In the paper, they have stated they use sequential data as input for the model they are developing, wherein 20 frames are taken before every point-of-impact in a tennis match.

How can I go about doing that? Anyone could explain in as easy words as possible or guide me to an appropriate medium?

Quoting the paper:

>For this dataset, we used a tennis match video (1080 × 720 pixels, 25 fps) of a professional tennis match uploaded to YouTube. The video is input, making the players’ rectangular images of the time of impact of each player to 20 frames before impact

Comments

dual_carriageway t1_iueqojt wrote on October 30, 2022 at 7:42 PM

Another option could be tracking the audio(if there is any) - the ball hitting the racket should make a similar ish noise each time and you may be able to automate detecting impacts using that

michelin_chalupa t1_iuesch3 wrote on October 30, 2022 at 7:53 PM

Building off this: could annotate a hundred or so impacts, fine tune an audio embedding, and do a similarity search over the video audio.

Could work pretty well, since players grunting would probably be pretty distinct from other audio.

quichemiata t1_iuh4w01 wrote on October 31, 2022 at 8:30 AM

A player can grunt and Miss though

michelin_chalupa t1_iui244a wrote on October 31, 2022 at 2:25 PM

Yep.

ChaosAdm OP t1_iuesrn5 wrote on October 30, 2022 at 7:55 PM

That's an interesting alternative. Finding all instances of a particular sound in a video will be another mini project I will start looking into to test this approach as well!

impossiblefork t1_iuhof3j wrote on October 31, 2022 at 12:36 PM

For hard baseline shots that would work, but not necessarily for slices and the touch shots that are intentionally soft.

ChaosAdm OP t1_iuiqrb5 wrote on October 31, 2022 at 5:13 PM

This worked quite wonderfully and saved me manual labor, exceptions to a few captured sequences of a replay/side camera view of a replay where the frames are not the standard view of the court. (I manually deleted the folders for such exceptions)

michelin_chalupa t1_iuekl9p wrote on October 30, 2022 at 7:02 PM

The simple way would be to just annotate those impact frames.

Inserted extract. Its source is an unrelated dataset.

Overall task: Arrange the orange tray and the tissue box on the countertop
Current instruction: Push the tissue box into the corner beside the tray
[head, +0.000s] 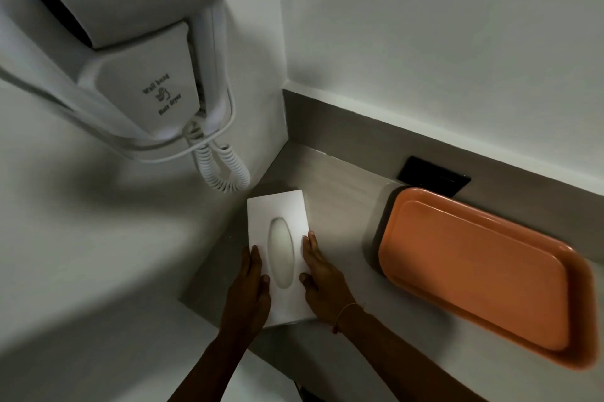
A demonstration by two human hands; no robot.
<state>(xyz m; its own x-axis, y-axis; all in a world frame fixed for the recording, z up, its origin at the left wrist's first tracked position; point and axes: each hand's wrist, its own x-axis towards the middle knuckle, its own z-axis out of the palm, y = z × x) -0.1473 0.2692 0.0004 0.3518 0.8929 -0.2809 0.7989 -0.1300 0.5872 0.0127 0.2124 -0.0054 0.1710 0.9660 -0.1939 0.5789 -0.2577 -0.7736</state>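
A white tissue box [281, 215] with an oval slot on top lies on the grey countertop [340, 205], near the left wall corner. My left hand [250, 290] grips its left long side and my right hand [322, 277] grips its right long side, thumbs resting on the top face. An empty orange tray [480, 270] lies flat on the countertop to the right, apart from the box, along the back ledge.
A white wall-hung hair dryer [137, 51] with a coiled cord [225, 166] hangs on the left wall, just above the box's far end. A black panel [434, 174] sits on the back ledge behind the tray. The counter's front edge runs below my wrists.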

A more sophisticated way might involve tracking the ball, and annotating those frames where it’s estimated velocity is low (which will of course be noisy, depending on the angle of the camera wrt it’s trajectory).

If it were me, I’d just hunker down for an afternoon and manually annotate those impact frames.

ChaosAdm OP t1_iuekxi4 wrote on October 30, 2022 at 7:04 PM

So... I am supposed to screenshot 20 frames before every impact frame manually? o_o

nins_ t1_iuen1e3 wrote on October 30, 2022 at 7:18 PM

The manual annotation would involve you noting down the timestamps in a csv. Then you write a short script (I would do it with OpenCV) to read the video files, get 20 frames prior to each timestamp, save them as images into whatever directory structure you need.

Edit: MoviePy package will probably be easier than OpenCV for you.

ChaosAdm OP t1_iueptr6 wrote on October 30, 2022 at 7:36 PM

Perfect! Thank you. I will try to do this tomorrow =)